● WORK INSTRUCTION: Quote exactly the lines spanning from the top of the data below to the line that contains "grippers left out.", including both.

● SUPPLIED DATA:
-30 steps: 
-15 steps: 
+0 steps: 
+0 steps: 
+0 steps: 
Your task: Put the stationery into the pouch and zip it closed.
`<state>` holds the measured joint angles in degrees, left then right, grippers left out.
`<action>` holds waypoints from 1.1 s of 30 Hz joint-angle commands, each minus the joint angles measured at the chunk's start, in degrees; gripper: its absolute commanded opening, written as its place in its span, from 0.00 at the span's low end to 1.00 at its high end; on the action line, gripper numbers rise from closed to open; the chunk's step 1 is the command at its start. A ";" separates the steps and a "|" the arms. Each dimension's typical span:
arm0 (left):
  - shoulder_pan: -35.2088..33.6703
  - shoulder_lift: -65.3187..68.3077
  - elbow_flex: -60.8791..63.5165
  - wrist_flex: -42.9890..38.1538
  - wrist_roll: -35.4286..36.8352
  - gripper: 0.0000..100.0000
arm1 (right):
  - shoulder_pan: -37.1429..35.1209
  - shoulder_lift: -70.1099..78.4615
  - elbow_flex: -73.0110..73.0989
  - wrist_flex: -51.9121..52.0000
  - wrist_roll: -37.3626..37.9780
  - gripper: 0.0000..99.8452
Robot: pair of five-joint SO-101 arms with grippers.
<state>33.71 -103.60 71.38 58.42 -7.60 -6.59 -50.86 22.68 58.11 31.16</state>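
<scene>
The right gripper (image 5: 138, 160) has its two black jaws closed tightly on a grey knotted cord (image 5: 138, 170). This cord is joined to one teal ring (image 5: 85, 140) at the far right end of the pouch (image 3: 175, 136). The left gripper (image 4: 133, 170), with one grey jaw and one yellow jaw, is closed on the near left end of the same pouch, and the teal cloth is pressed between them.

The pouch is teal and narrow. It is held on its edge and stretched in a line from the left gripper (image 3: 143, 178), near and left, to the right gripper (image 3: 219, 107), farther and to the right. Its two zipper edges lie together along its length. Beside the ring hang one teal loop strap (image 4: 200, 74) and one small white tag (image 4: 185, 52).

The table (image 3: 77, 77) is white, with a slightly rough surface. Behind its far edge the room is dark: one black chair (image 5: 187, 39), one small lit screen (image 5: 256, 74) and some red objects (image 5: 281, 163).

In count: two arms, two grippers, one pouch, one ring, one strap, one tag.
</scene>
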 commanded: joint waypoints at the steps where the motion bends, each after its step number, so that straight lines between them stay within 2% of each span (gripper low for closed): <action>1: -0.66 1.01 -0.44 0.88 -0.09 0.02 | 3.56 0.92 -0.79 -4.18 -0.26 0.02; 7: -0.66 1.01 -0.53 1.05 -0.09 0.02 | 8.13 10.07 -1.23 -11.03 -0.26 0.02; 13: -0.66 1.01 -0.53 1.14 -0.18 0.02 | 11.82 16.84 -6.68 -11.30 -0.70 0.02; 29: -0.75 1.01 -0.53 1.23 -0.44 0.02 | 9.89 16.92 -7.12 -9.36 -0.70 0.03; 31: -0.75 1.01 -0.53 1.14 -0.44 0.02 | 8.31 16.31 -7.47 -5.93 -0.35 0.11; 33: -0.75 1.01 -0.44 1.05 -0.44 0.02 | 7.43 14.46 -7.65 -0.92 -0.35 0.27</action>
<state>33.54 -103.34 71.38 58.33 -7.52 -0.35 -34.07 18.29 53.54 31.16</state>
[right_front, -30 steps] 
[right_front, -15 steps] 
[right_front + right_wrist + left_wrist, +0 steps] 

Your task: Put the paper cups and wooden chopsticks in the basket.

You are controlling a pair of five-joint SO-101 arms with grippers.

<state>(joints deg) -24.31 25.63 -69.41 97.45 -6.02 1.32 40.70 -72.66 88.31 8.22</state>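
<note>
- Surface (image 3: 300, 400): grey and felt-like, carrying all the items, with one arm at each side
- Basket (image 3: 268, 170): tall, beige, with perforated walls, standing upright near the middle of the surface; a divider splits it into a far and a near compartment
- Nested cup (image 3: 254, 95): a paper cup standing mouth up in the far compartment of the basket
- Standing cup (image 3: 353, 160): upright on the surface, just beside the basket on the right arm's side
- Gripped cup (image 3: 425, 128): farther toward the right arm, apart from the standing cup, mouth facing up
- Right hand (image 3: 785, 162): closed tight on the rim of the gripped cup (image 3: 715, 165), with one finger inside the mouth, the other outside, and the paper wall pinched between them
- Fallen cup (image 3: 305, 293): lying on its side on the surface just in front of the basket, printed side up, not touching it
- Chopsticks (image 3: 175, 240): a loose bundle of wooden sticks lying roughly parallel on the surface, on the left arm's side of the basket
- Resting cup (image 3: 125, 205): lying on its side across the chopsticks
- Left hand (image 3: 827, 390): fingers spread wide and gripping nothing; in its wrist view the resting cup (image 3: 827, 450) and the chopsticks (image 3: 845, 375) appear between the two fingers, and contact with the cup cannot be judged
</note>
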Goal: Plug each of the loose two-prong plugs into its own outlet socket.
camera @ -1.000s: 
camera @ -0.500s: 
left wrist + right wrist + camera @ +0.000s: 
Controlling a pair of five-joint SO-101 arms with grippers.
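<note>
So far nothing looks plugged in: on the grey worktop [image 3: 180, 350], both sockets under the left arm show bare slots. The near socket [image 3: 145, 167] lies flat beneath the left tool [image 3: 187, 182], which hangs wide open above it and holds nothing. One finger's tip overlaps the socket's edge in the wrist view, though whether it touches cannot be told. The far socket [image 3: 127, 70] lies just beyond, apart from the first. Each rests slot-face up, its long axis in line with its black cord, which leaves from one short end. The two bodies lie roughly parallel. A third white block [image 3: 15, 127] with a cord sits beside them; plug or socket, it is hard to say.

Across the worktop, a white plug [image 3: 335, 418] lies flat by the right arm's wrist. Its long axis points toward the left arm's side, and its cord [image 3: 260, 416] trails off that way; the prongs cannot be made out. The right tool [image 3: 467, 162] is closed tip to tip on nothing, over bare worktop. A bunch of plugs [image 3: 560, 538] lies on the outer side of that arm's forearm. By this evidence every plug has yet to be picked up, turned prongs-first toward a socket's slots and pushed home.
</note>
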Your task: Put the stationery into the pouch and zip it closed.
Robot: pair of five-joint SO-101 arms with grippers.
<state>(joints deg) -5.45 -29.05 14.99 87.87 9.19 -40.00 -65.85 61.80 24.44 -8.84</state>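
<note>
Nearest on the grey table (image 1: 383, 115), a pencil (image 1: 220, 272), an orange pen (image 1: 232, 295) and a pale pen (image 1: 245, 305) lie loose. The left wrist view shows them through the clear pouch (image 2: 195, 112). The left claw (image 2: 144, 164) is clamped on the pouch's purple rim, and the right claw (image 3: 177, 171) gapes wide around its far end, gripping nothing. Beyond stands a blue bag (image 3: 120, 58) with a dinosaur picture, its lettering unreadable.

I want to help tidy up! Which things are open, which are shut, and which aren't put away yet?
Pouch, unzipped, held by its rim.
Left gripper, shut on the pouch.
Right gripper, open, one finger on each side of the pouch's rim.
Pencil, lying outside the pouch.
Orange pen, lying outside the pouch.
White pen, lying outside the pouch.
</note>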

● REPLY TO THE TASK:
-30 steps: 
-15 steps: 
+0 steps: 
+0 steps: 
+0 steps: 
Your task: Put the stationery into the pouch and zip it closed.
`<state>` holds the measured joint angles in degrees, left then right, grippers left out.

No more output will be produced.